> PROBLEM DETAILS: Find the line in the entries below that contains "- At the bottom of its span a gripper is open". Repeat it exactly, and every line after it through the line that contains "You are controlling".

+++ EXERCISE INPUTS

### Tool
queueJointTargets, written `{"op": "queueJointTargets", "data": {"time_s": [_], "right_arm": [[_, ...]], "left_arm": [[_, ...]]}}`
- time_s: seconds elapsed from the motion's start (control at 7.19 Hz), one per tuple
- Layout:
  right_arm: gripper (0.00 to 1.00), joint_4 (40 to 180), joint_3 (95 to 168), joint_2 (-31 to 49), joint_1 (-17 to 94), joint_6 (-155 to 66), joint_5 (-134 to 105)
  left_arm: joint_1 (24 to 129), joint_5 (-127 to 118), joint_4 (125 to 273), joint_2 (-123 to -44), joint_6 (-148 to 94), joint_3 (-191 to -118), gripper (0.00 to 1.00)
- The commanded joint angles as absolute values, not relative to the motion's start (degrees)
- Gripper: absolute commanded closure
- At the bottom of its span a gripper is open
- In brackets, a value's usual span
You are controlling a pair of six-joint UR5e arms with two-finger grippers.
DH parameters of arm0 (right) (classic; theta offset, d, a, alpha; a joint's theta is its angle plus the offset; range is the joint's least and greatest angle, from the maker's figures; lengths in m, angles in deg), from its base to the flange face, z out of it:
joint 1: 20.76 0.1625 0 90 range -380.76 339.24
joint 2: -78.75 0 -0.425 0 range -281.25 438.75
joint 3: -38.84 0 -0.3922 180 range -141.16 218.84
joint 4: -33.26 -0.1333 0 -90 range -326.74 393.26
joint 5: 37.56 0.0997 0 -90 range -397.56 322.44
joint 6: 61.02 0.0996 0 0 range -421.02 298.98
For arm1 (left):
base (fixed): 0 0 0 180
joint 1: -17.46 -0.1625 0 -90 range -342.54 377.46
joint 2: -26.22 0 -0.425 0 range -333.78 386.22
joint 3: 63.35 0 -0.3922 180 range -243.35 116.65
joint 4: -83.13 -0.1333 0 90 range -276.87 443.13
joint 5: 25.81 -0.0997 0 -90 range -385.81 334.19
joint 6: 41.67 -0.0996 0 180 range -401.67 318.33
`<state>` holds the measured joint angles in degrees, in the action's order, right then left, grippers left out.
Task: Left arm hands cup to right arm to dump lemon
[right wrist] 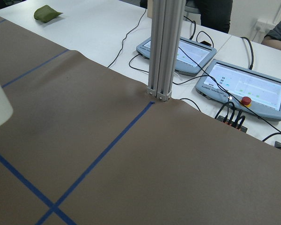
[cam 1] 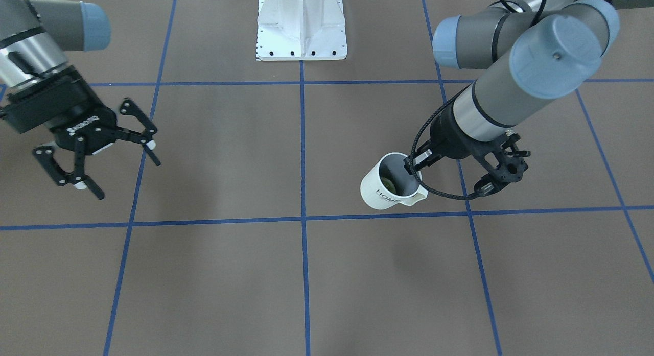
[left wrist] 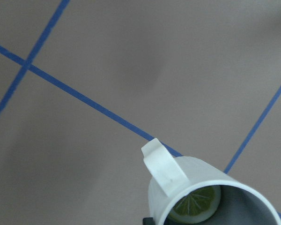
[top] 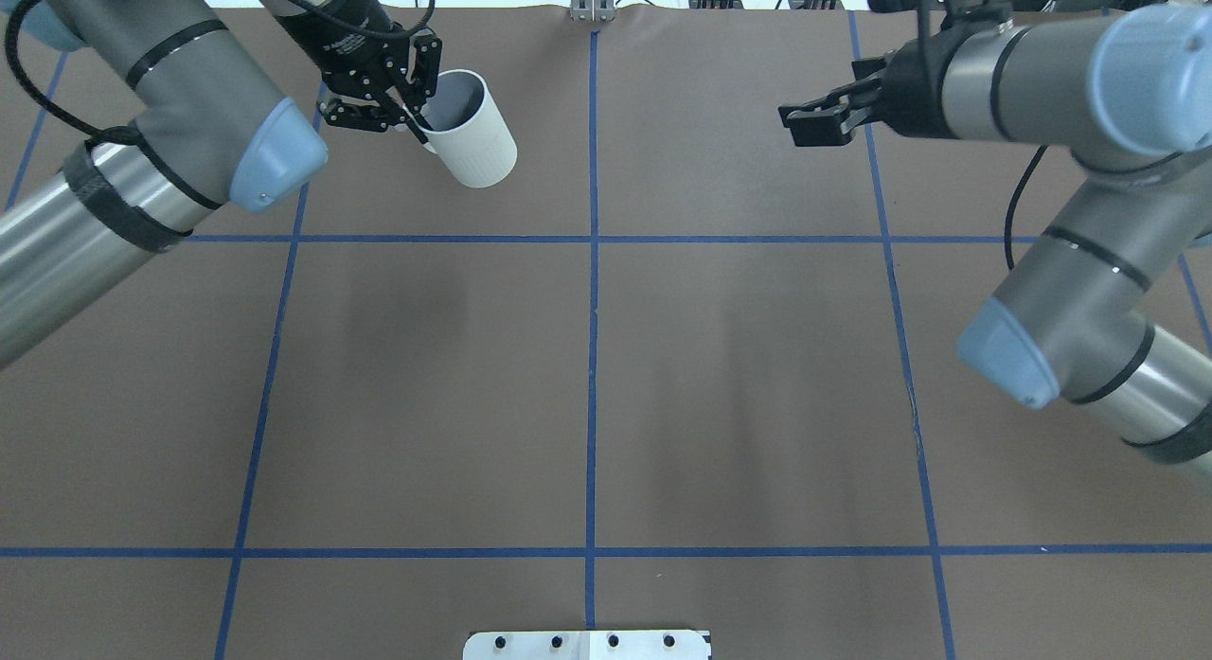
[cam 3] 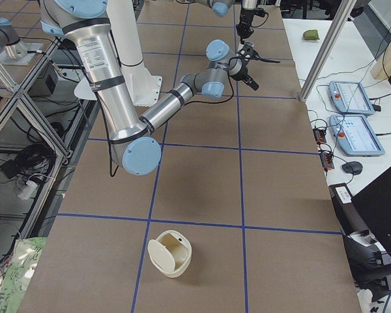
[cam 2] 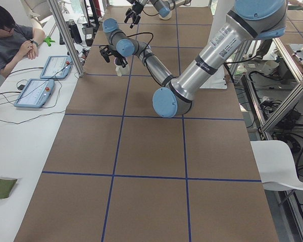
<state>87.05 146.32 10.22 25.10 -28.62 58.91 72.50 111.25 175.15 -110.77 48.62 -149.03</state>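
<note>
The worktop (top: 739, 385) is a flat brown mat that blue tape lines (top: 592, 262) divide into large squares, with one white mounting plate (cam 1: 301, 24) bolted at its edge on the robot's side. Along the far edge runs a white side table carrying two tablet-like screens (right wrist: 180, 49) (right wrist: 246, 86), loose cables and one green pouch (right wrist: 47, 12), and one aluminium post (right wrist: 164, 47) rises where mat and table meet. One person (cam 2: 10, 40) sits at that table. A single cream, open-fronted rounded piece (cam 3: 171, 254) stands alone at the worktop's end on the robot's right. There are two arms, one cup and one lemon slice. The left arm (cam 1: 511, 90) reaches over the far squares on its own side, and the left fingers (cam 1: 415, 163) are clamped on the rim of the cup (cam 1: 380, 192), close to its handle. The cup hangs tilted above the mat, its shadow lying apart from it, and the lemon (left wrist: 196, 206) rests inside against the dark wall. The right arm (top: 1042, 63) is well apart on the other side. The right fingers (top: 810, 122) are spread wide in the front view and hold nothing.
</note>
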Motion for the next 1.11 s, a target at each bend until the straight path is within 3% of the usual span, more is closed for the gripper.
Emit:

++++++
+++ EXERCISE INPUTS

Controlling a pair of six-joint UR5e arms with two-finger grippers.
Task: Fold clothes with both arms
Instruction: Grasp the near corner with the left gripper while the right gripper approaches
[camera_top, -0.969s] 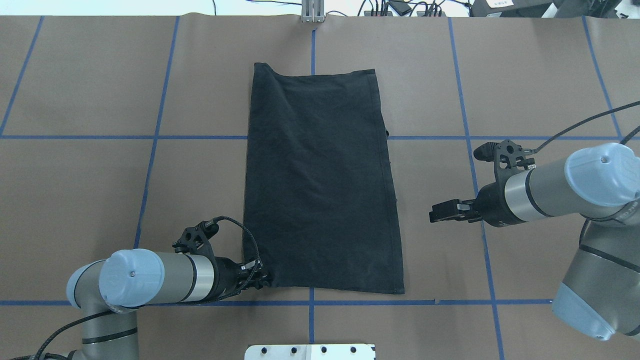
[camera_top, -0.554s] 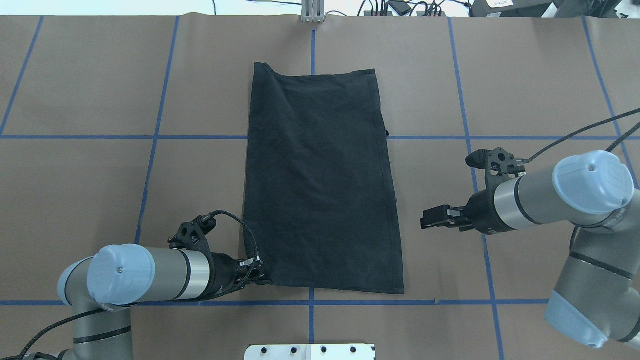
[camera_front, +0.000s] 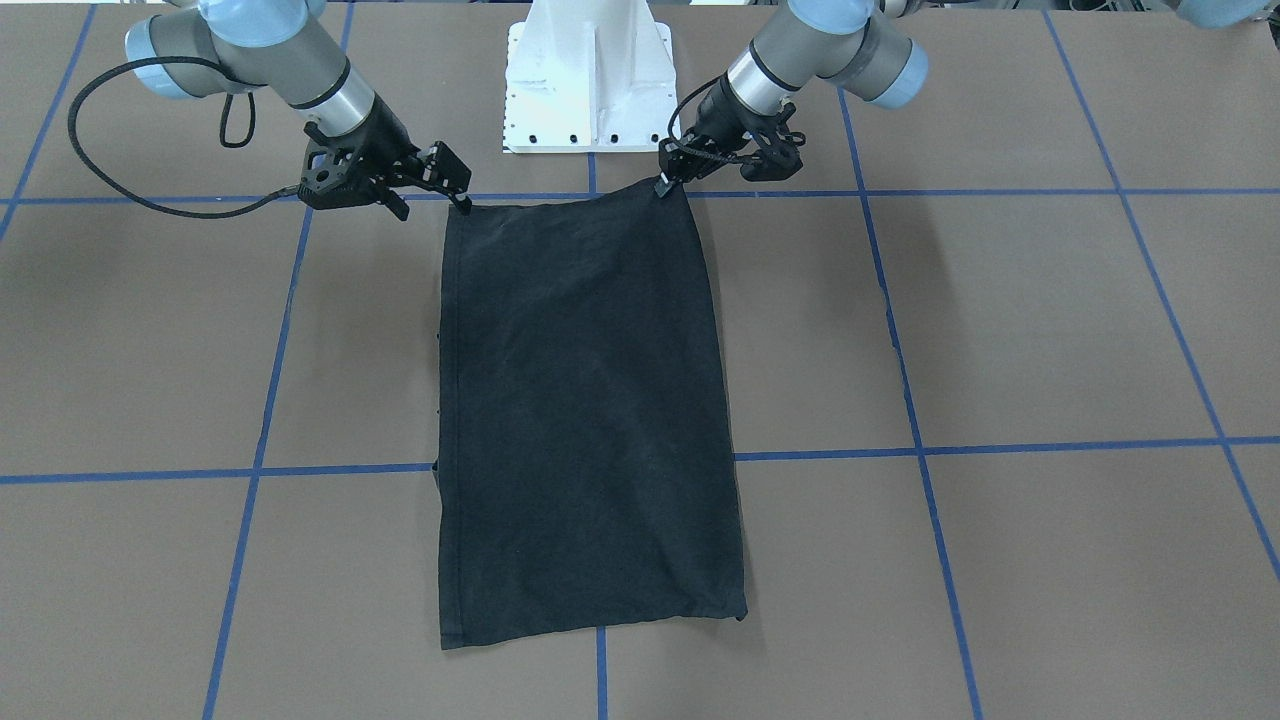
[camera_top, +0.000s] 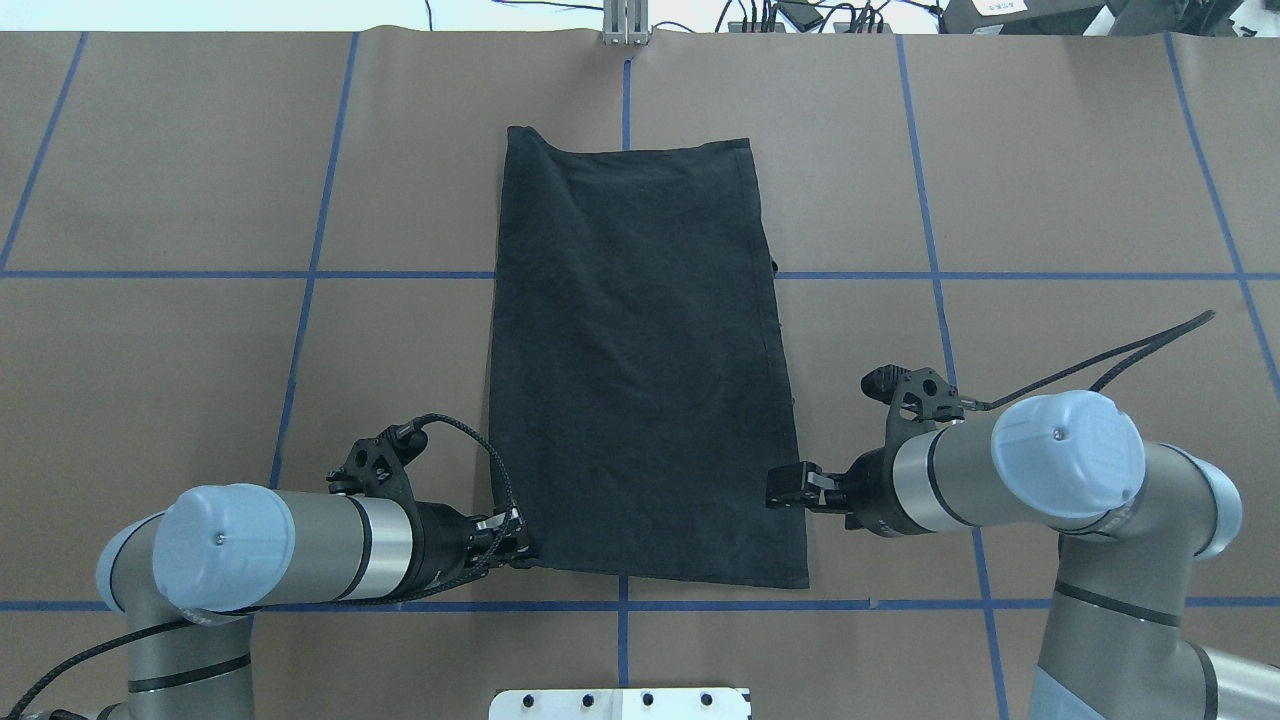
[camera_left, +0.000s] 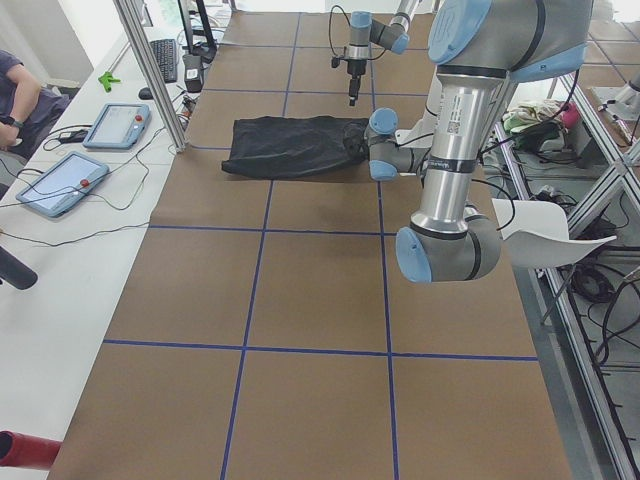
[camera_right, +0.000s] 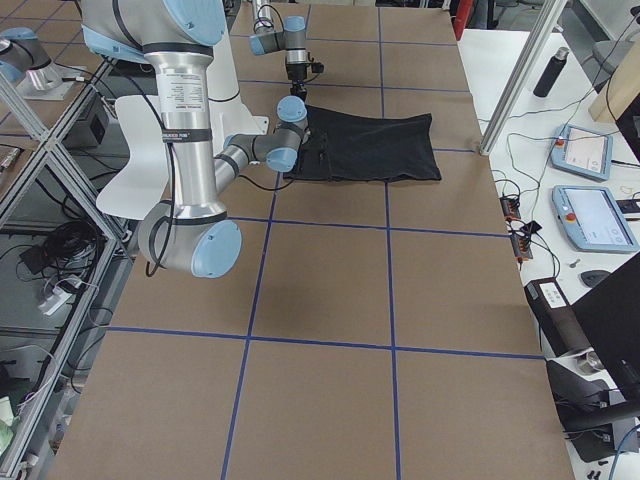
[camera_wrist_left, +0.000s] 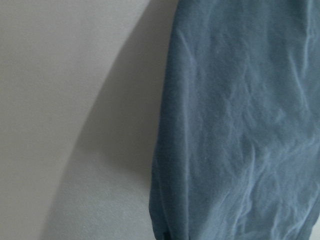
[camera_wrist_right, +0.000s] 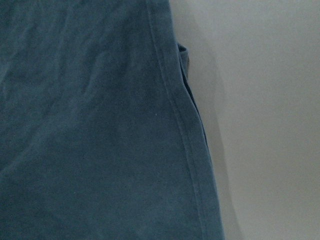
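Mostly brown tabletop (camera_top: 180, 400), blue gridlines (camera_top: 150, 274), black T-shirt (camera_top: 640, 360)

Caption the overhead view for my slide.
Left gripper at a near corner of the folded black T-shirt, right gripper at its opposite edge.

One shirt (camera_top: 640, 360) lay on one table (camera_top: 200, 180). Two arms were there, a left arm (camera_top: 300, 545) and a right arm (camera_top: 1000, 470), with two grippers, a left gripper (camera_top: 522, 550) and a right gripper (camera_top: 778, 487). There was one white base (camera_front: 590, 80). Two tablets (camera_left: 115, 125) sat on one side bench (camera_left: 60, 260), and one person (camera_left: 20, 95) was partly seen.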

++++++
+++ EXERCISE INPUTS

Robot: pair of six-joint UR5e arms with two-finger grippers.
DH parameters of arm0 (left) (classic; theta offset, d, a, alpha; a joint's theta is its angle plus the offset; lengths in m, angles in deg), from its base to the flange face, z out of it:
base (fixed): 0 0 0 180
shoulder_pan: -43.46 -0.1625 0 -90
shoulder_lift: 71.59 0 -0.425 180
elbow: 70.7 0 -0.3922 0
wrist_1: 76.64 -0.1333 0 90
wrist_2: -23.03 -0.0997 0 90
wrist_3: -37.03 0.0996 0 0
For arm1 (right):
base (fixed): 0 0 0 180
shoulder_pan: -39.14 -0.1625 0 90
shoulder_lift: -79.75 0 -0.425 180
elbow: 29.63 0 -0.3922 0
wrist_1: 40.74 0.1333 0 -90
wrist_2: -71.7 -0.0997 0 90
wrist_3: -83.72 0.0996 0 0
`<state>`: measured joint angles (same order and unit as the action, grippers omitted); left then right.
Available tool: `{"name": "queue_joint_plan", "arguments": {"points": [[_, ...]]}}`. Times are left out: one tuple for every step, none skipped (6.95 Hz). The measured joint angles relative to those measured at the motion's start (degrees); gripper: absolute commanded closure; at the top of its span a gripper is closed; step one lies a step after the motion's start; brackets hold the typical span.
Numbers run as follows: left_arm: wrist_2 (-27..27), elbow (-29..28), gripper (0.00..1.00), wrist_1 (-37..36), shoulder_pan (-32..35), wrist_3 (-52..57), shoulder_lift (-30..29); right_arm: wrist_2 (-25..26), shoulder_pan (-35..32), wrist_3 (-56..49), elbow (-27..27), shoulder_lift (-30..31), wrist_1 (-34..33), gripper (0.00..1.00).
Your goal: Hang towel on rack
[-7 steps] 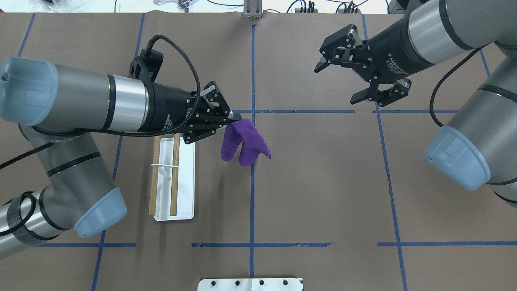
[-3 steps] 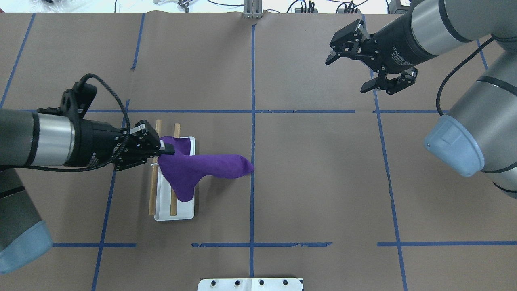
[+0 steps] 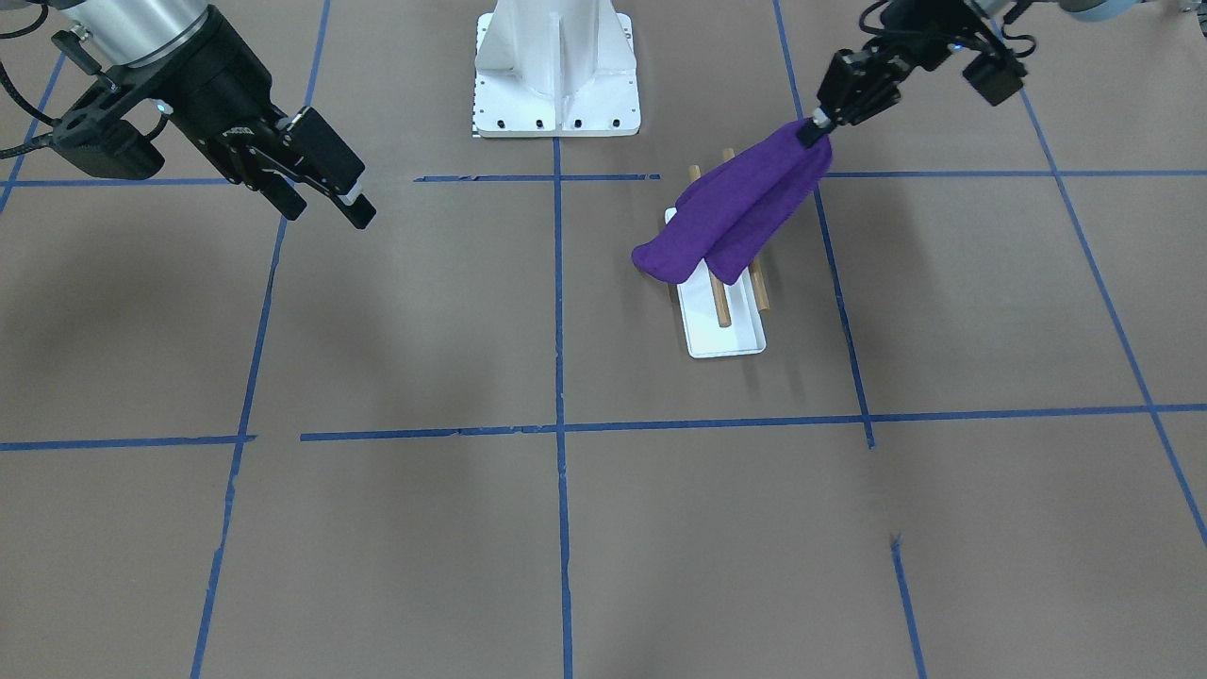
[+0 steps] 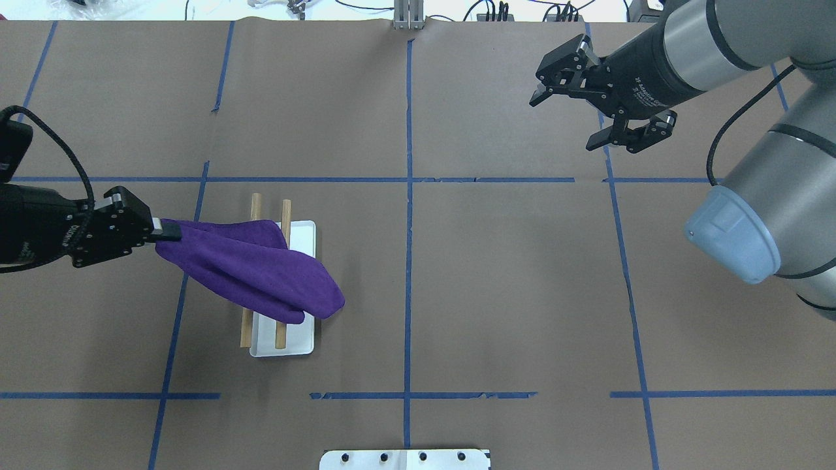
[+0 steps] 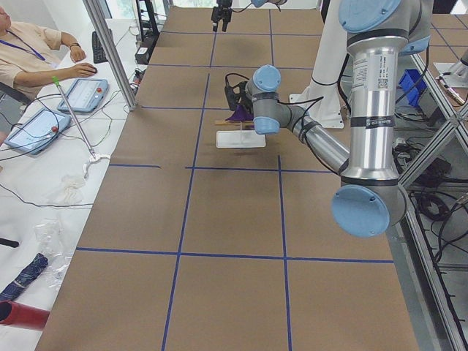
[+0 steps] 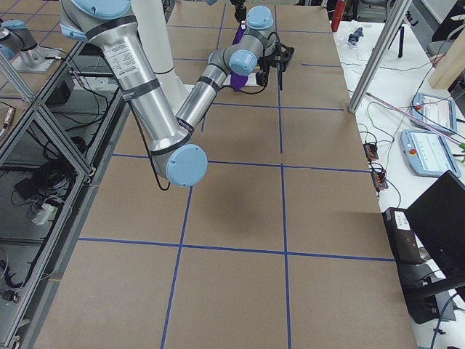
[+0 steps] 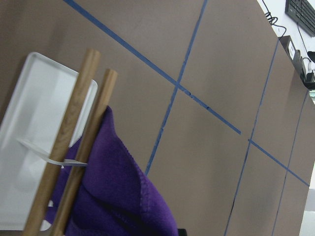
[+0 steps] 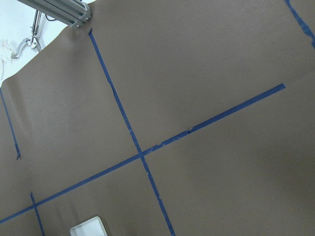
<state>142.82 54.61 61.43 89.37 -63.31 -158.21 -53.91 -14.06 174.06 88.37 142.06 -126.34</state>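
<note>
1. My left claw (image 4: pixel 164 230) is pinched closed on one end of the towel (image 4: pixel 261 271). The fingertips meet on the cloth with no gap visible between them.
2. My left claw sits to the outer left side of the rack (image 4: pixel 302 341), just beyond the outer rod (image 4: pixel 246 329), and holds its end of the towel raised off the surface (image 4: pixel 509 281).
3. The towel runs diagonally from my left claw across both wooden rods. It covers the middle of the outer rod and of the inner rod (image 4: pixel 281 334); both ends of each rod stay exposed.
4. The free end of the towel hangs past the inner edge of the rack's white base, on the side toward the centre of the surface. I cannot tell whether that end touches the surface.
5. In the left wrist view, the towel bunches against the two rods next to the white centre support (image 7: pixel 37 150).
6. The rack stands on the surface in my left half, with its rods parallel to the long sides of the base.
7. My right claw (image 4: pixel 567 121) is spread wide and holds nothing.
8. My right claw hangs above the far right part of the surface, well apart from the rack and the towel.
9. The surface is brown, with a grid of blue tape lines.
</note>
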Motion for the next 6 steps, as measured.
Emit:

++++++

> SOLUTION BELOW:
- At the bottom of its span a gripper is open
- In brackets, a value's usual span
You are controlling a pair of six-joint UR5e arms with two-finger grippers.

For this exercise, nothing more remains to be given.